When Jason Flickner was a kid, he built a dam on the creek behind his grandparents’ house causing it to flood a neighbor’s basement. When he tells the story now — at 45 and living in the same house — he says his dam was a violation of the federal Clean Water Act.
The story captures Flickner’s current situation: a life interwoven with the waters of southern Indiana and the house his grandfather built in this Ohio River town, intimate knowledge of one of the nation’s premier environmental laws, and a good plan going a little sideways. Flickner is the executive director of the Lower Ohio River Waterkeeper, a nonprofit he started in 2017 to be the voice for the stretch of the Ohio that runs 300 miles from roughly Louisville, Kentucky, to Evansville, Indiana. He’s a career environmental advocate who doesn’t see many opportunities in that line of work in this part of the country.
He’s starting to think it’s time to walk away, but he feels bound to New Albany. Both his grandparents have died; the future of the estate is uncertain, and Flickner doesn’t want to let it go.

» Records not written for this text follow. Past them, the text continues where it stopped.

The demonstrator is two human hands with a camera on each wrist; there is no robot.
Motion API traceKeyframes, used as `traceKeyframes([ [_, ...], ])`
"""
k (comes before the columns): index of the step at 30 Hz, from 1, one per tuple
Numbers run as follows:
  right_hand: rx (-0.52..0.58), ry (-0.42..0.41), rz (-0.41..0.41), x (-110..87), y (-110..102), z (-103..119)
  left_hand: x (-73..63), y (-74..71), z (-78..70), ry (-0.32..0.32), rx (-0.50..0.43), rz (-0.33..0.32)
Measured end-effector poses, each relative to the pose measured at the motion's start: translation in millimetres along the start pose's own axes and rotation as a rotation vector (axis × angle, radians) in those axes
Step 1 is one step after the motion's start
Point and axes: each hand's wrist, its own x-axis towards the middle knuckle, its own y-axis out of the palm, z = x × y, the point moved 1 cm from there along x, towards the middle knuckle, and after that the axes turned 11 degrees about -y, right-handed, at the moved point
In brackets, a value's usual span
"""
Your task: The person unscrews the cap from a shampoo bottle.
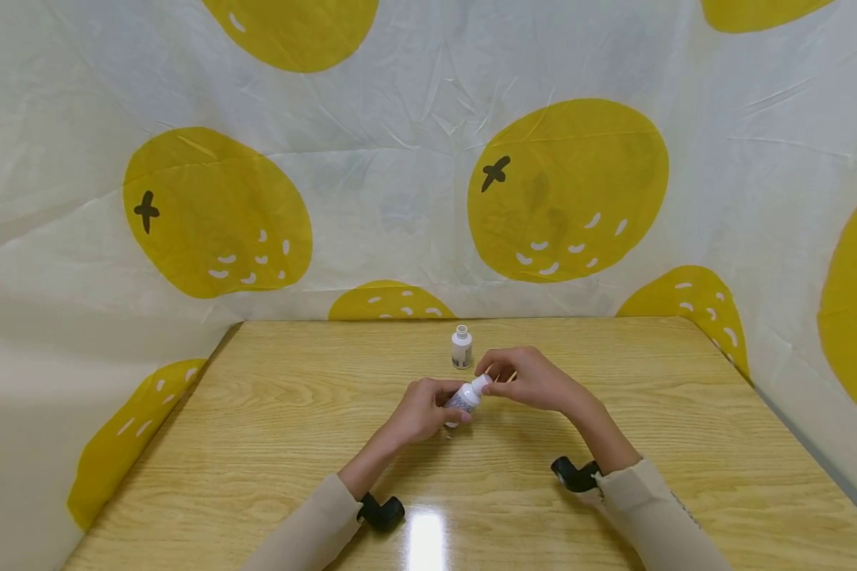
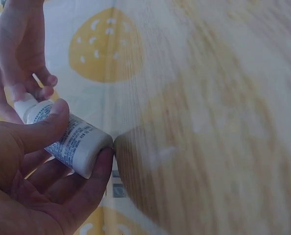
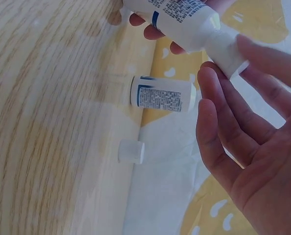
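My left hand (image 1: 420, 410) grips a small white bottle (image 2: 73, 138) with printed text, thumb on one side and fingers curled round the other. The bottle is tilted, its neck end pointing toward my right hand (image 1: 534, 381). With thumb and fingers, the right hand pinches the white cap (image 3: 227, 53) on the bottle's neck. Just behind the hands, a second white bottle (image 1: 461, 350) stands upright with its threaded mouth uncovered. A loose white cap (image 3: 131, 152) sits on the table beside that bottle in the right wrist view; the right hand hides it in the head view.
The wooden table (image 1: 314, 381) runs back to a hanging white cloth (image 1: 386, 214) with large yellow fruit prints, which also covers the sides. Black wrist-worn devices (image 1: 382, 514) show at both sleeves.
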Motion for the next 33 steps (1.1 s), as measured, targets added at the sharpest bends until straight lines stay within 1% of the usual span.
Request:
traceKeyframes([
  [4, 0.010, 0.016, -0.010, 0.1, 1.3, 0.3, 0.5, 0.3, 0.5, 0.002, -0.001, -0.003],
  [11, 0.008, 0.094, -0.017, 0.3, 2.7, -0.2, 0.5, 0.7, 0.9, 0.000, 0.004, -0.004],
  [13, 0.011, 0.100, -0.011, 0.1, 2.4, -0.1, 0.3, 0.6, 0.9, 0.000, 0.007, -0.002],
  [15, 0.019, 0.095, -0.005, -0.3, 1.9, 0.2, 0.2, 0.6, 0.6, -0.003, 0.007, 0.000],
  [17, 0.026, 0.072, 0.002, -0.5, 0.9, 0.5, 0.1, 0.5, 0.3, -0.009, 0.004, 0.001],
  [23, 0.001, 0.011, 0.005, -1.0, -0.6, 1.7, -0.1, 0.4, -0.2, -0.018, 0.001, 0.001],
  [30, 0.020, 0.017, -0.018, -0.7, 1.9, 2.0, -1.5, 1.0, 0.1, -0.012, 0.000, 0.003],
  [33, 0.010, 0.023, -0.030, -0.7, 2.5, 1.4, -1.5, 1.2, 0.2, -0.011, 0.004, -0.002],
])
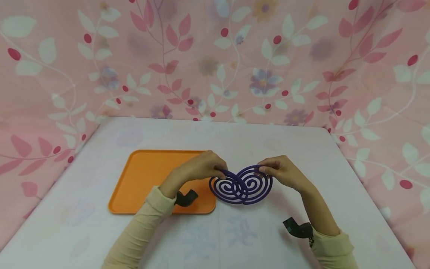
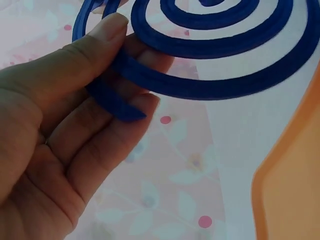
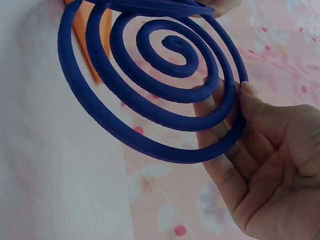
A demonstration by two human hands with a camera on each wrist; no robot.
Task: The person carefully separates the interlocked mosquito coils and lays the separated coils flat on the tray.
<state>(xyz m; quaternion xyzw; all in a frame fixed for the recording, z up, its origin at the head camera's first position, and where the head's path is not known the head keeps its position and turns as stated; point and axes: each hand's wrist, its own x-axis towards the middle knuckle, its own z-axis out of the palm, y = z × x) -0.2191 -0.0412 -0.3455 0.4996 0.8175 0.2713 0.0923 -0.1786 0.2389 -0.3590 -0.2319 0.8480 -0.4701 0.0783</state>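
Note:
A blue mosquito coil (image 2: pixel 215 49) hangs from my left hand (image 1: pixel 203 166), its outer ring pinched between thumb and fingers. In the left wrist view the ring's pointed end lies across those fingers. My right hand (image 1: pixel 283 172) pinches the outer edge of another blue mosquito coil (image 3: pixel 187 95), thumb on one face and fingers behind. Both spirals are held tilted above the table, and their inner sides overlap in the head view. The left coil partly covers the right one there.
An orange tray (image 1: pixel 151 179) lies on the white-covered table (image 1: pixel 268 246), left of the coils and partly under my left arm. Dark curved wrist mounts (image 1: pixel 298 228) sit at both sleeves. Pink floral cloth (image 1: pixel 208 63) rises behind and beside the table.

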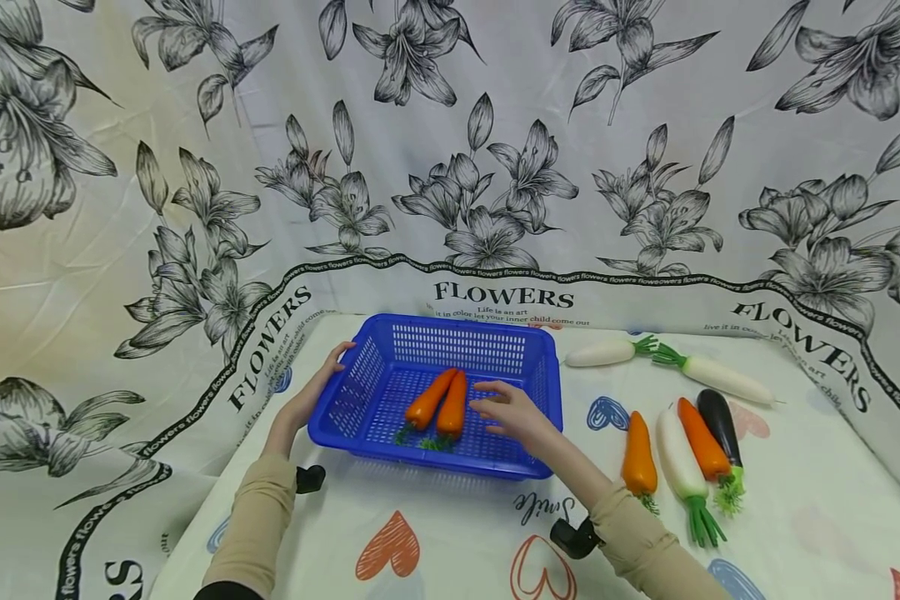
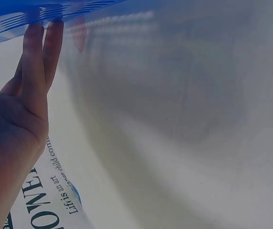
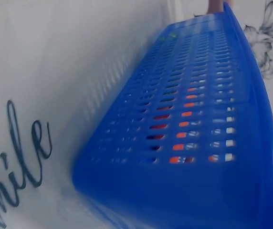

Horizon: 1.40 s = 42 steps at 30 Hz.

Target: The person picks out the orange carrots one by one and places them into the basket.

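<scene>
A blue plastic basket (image 1: 438, 458) with slotted walls holds two orange carrots (image 1: 452, 407), side by side with their green tops toward the near wall. My left hand (image 1: 317, 392) grips the basket's rim at the left end; in the left wrist view its fingers (image 2: 34, 62) reach up against the basket. Over the right half of the basket hovers my right hand (image 1: 521, 415), fingers loosely bent beside the carrots and holding nothing. The right wrist view shows mostly the basket's outer wall (image 3: 174, 191), with orange showing through the slots.
Right of the basket lie a carrot (image 1: 639, 458), a white radish (image 1: 681, 450), another carrot (image 1: 701, 437) and a dark eggplant (image 1: 717, 421). Two more white radishes (image 1: 727, 379) lie farther back. A flower-printed cloth (image 1: 495, 208) rises behind the table.
</scene>
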### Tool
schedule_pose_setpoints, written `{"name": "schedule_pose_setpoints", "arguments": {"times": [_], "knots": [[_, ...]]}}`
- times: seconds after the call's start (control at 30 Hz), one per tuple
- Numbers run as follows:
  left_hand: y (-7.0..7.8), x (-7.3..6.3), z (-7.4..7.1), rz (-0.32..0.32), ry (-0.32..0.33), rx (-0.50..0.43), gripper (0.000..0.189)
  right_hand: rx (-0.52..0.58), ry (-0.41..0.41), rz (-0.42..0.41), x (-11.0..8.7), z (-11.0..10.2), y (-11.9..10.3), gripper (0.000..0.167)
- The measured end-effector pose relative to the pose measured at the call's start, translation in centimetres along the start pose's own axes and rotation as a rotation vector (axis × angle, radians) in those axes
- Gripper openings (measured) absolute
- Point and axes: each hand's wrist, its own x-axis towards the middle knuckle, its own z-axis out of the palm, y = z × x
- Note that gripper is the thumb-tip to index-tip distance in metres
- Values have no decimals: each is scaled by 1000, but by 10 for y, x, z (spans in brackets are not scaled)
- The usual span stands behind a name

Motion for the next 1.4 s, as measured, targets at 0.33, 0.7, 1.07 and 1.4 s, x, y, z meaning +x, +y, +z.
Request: {"name": "schedule_pose_setpoints", "arguments": {"times": [0.33,0.7,1.07,1.4], "knots": [[1,-1,0,-9,-5,-1,47,-60,-41,-38,-12,-17,0,45],[0,0,-1,5,-17,-23,47,-113,-105,-98,-32,-39,-3,49],[2,-2,0,3,-6,-21,48,-108,-114,-143,-49,-58,-7,56],[2,-1,0,-5,-4,-15,47,-95,-40,-118,-60,-84,-4,61]]}}
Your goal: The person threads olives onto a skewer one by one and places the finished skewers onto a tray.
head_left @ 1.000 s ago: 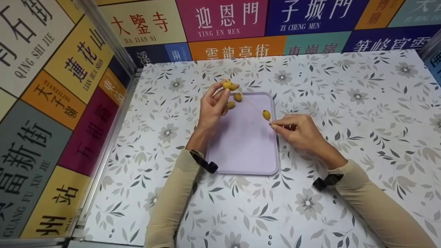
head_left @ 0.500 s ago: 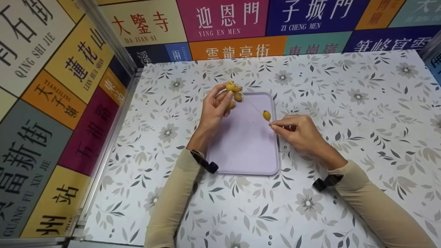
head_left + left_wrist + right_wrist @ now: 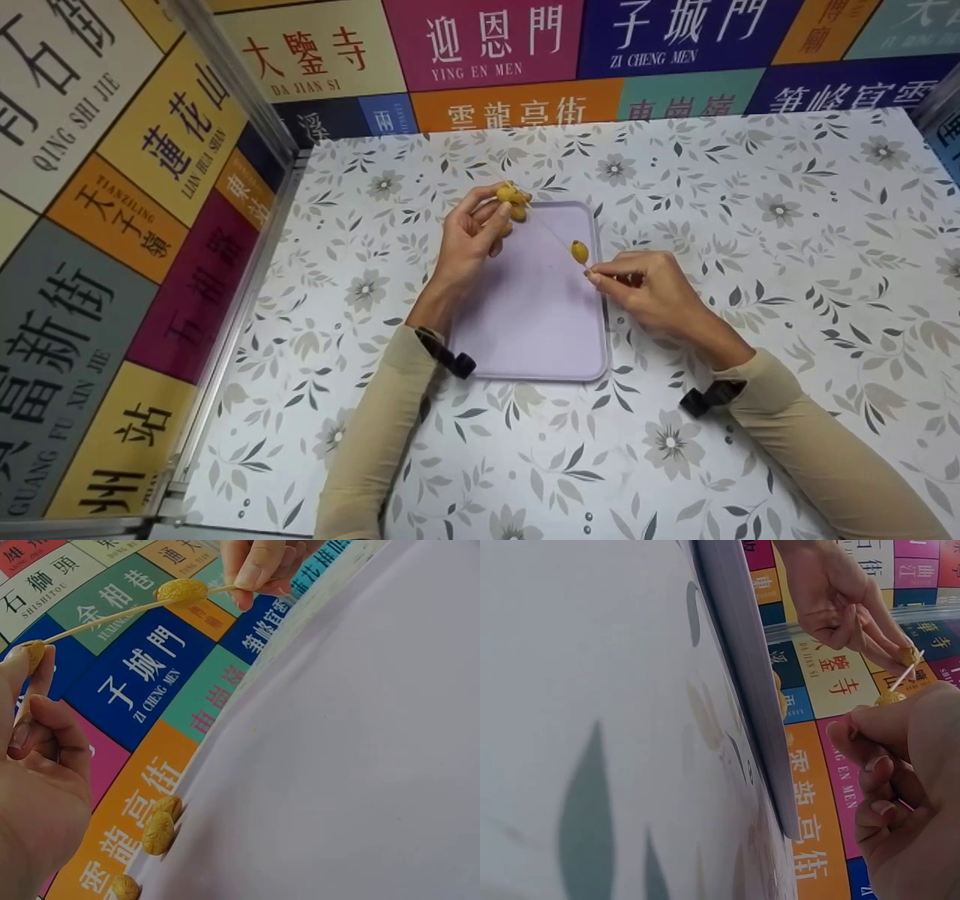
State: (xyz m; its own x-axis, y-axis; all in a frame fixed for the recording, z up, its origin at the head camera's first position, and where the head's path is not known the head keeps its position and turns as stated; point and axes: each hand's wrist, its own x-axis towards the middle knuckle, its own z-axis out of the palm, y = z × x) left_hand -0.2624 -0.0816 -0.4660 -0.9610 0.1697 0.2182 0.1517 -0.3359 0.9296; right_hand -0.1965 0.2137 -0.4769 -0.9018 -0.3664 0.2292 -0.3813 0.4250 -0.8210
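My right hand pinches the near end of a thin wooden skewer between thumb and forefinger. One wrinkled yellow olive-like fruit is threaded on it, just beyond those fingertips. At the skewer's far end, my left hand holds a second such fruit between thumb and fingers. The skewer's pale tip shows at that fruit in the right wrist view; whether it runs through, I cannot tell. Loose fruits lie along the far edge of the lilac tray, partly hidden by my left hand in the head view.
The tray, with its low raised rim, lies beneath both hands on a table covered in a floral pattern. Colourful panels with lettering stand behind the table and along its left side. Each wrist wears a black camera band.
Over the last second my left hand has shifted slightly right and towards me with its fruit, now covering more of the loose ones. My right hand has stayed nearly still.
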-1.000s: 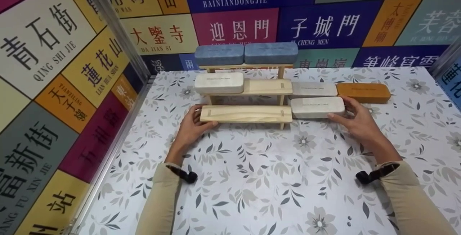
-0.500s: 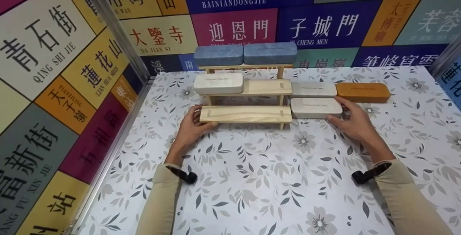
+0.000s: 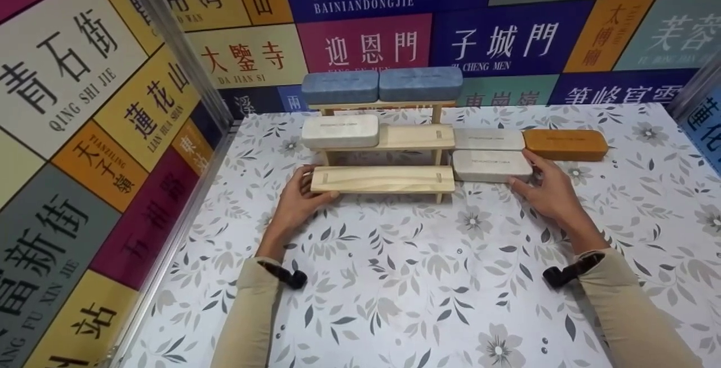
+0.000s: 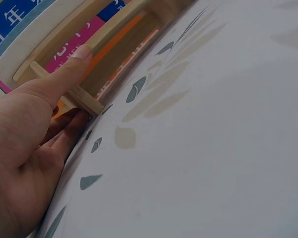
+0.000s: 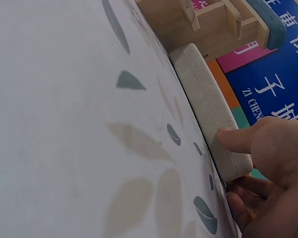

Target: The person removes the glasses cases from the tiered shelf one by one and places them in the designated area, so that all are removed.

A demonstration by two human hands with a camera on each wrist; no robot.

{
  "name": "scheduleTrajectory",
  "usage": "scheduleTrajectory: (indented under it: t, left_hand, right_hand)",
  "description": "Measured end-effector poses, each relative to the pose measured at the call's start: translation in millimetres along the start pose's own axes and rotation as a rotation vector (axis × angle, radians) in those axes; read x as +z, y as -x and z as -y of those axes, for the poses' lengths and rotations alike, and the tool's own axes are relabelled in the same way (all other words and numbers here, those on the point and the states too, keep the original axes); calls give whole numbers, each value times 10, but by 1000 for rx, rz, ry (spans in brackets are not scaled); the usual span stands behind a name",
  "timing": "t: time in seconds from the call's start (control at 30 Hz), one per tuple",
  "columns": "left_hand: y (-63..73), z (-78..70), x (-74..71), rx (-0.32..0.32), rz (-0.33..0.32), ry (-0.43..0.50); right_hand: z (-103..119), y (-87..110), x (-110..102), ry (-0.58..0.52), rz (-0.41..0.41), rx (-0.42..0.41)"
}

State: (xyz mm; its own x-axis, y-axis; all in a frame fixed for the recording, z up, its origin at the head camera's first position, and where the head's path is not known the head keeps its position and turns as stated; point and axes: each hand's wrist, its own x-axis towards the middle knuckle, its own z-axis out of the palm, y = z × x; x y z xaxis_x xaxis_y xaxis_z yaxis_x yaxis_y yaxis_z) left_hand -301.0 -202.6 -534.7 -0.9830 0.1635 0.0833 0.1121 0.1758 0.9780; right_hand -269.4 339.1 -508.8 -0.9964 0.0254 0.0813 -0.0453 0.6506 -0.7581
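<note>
A stepped wooden display rack (image 3: 383, 178) with three tiers stands at the back of the table. My left hand (image 3: 299, 198) grips the left end of its lowest shelf, thumb in front; in the left wrist view the thumb (image 4: 72, 69) lies against the wood. My right hand (image 3: 549, 190) pinches the right end of an oblong white glasses case (image 3: 491, 166), just right of that shelf. The case's seam shows in the right wrist view. Another white case (image 3: 340, 130) sits on the middle tier's left half. Two blue cases (image 3: 340, 86) fill the top tier.
Behind the held case, a pale grey case (image 3: 488, 138) and an orange case (image 3: 565, 144) lie end to end, right of the rack. A flowered cloth (image 3: 394, 278) covers the table. Colourful sign-printed panels (image 3: 366, 44) rise behind and at the left.
My right hand and the white case it holds have shifted slightly left and a little up in the head view. My left hand has kept its hold on the rack.
</note>
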Motion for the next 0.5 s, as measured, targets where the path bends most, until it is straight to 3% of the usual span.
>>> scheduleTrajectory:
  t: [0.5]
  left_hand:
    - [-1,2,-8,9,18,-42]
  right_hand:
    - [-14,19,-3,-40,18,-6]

“I feel like not only am I walking away from the family homestead, I’m walking away from the fight that I’ve been putting up for 20 years,” Flickner said from his sitting room, lit through large windows covered in nose prints from his dogs, Willow and Murphy.
To him, building the nonprofit to where it can pay him $40,000 a year is his best chance to keep the house his grandfather built while fighting for a river that he feels called to protect from industrial and agricultural pollution.